(DATA begins)
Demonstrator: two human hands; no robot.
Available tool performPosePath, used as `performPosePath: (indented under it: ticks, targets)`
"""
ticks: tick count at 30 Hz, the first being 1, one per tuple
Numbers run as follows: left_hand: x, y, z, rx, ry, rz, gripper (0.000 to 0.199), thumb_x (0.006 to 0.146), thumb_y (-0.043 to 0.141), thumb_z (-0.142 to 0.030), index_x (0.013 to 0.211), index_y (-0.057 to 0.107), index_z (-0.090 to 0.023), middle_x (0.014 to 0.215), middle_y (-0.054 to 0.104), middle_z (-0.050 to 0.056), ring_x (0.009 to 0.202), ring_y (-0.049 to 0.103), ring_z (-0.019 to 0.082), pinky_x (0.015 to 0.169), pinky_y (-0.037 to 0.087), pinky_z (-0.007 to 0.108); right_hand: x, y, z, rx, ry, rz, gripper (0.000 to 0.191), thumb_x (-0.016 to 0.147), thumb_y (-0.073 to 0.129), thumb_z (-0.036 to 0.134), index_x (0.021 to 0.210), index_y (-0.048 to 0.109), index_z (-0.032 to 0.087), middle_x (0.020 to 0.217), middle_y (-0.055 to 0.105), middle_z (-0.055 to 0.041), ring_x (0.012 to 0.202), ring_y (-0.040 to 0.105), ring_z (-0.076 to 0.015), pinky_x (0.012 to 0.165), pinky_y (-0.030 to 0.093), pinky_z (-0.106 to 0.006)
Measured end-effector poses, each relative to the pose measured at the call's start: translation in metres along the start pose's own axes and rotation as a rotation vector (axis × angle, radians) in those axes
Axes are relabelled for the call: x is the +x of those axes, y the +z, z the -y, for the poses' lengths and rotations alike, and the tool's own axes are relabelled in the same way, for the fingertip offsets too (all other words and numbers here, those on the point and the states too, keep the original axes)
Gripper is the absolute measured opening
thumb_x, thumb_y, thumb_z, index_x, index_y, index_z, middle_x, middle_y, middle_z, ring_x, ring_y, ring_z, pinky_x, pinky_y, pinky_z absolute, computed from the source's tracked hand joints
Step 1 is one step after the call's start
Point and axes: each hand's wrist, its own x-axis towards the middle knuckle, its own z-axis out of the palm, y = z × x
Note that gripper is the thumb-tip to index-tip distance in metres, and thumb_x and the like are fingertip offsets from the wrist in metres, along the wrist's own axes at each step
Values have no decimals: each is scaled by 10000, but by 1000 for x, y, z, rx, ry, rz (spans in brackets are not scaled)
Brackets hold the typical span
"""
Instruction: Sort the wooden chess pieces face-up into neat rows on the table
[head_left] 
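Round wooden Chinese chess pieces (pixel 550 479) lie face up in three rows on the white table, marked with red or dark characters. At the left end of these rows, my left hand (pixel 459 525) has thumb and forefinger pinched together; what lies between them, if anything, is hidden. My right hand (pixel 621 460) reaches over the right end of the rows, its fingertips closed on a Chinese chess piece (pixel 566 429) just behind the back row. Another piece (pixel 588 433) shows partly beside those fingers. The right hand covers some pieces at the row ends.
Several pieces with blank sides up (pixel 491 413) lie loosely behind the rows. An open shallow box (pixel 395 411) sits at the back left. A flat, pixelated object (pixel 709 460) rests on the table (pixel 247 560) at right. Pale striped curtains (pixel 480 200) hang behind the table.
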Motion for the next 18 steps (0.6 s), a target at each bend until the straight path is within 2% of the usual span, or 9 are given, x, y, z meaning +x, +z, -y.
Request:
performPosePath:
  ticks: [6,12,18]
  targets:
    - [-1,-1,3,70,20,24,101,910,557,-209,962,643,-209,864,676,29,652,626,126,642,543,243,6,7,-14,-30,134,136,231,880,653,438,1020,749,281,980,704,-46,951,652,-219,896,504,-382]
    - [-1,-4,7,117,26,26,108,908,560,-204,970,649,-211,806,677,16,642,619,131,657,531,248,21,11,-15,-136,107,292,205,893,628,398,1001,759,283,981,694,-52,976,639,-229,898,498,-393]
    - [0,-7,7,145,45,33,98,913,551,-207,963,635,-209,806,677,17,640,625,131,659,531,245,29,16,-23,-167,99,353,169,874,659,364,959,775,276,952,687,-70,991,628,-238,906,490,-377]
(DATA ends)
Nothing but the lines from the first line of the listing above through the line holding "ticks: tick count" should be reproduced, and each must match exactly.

Demonstrator: two human hands; no robot.
Available tool performPosePath, used as `performPosePath: (indented under it: ticks, targets)`
"""
ticks: tick count at 30 Hz, the first being 1, one per tuple

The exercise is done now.